Fernandes Cecilia, Agrawal Ayushi, Shreshtha Binod Bade, Yogi Nikunj, Cherian Iype
Department of Neurosurgery, Manipal College of Medical Sciences, Pokhara, Nepal.
BMJ Case Rep. 2010 Dec 1;2010:bcr0620103117. doi: 10.1136/bcr.06.2010.3117.
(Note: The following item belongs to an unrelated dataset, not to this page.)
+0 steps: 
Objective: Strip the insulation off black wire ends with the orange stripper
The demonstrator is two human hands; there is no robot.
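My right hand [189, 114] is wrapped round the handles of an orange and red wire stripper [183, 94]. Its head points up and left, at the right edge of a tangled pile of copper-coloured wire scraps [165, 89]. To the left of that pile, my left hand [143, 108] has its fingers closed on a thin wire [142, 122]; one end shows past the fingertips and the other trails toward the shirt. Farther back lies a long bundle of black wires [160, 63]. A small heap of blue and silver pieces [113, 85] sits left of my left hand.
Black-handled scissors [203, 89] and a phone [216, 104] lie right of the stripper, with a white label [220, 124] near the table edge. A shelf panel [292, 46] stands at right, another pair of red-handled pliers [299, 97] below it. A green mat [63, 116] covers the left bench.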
A 12-year-old girl presented to Manipal Teaching Hospital with quadriparesis of 8 months' duration. Examination revealed a hyperpigmented patch over the chest wall with overlying hypertrichosis, musculoskeletal anomalies, upper limb asymmetry and ipsilateral breast hypoplasia. MRI scan revealed cranio-vertebral junction anomaly and spina bifida occulta at the cervical spine level. Histopathological examination of the skin revealed findings consistent with Becker's nevus. Based on the patient's clinical presentation and investigations, a diagnosis of Becker's nevus syndrome was made. However, she was managed conservatively as surgical intervention was not suitable in her case. The authors review Becker's nevus syndrome and its clinical manifestations below.
一名12岁女孩因持续8个月的四肢瘫痪入住马尼帕尔教学医院。检查发现胸壁有色素沉着过度斑块,其上有毛发过多、肌肉骨骼异常、上肢不对称和同侧乳房发育不全。MRI扫描显示颅颈交界区异常和颈椎水平隐性脊柱裂。皮肤组织病理学检查结果与贝克尔痣一致。根据患者的临床表现和检查,诊断为贝克尔痣综合征。然而,由于手术干预对她的情况不适用,她接受了保守治疗。作者在下文回顾了贝克尔痣综合征及其临床表现。